_Brief:_ From the first line of the data below through the line holding "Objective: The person", output each line exactly and leave the pictures out.

_Dataset section:_
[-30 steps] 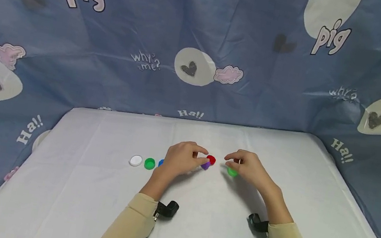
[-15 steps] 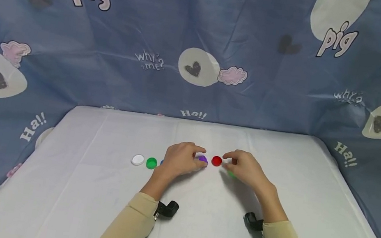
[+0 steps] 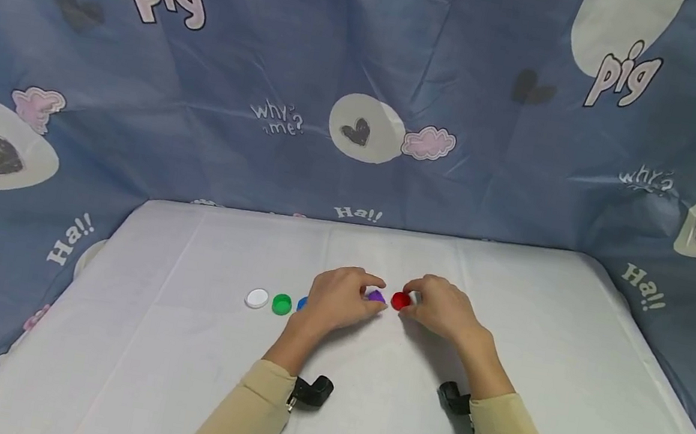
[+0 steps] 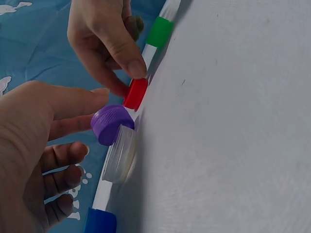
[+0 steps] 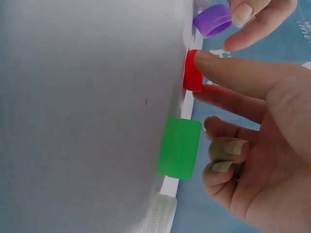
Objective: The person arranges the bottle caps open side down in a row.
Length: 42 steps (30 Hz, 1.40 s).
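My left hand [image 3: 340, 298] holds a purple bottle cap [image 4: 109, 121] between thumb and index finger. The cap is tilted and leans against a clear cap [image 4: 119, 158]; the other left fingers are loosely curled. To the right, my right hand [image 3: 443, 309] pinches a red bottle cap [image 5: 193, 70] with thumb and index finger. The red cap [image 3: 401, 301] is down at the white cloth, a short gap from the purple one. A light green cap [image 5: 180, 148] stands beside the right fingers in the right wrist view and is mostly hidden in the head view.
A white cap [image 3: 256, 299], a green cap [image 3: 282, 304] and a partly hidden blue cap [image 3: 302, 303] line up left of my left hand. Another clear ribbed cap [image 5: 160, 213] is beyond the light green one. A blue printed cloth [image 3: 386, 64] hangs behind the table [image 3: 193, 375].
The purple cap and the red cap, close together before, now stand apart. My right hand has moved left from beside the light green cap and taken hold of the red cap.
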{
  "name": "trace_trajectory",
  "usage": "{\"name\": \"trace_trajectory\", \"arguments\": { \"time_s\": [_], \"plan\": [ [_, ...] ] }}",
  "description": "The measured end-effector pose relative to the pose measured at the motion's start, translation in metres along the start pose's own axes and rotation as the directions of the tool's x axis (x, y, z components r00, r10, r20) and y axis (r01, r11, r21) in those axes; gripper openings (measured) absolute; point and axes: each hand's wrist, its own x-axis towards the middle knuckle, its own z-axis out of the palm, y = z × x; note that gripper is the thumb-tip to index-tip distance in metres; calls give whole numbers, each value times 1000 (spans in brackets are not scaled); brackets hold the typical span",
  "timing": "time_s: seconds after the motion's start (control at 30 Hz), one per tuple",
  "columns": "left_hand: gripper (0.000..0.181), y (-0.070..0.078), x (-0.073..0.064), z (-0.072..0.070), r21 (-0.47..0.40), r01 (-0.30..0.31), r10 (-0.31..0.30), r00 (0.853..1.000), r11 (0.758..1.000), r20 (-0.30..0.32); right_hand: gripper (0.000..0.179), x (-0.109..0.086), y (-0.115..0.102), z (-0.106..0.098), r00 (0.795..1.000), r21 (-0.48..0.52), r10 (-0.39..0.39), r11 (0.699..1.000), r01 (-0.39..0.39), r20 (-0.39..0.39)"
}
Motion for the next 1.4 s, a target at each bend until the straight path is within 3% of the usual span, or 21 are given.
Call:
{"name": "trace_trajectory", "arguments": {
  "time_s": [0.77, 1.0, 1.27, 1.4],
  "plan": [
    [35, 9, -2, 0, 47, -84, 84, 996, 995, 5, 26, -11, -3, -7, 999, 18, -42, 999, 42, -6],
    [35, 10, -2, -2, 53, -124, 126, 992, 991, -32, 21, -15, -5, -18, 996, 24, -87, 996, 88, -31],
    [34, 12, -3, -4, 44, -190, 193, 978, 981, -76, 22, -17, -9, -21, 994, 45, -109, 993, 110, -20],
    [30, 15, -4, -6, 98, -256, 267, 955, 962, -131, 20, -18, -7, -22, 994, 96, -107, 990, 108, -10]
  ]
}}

_Answer below:_
[-30 steps] 
[-15 steps] 
[+0 steps] 
[+0 steps] 
[+0 steps] 
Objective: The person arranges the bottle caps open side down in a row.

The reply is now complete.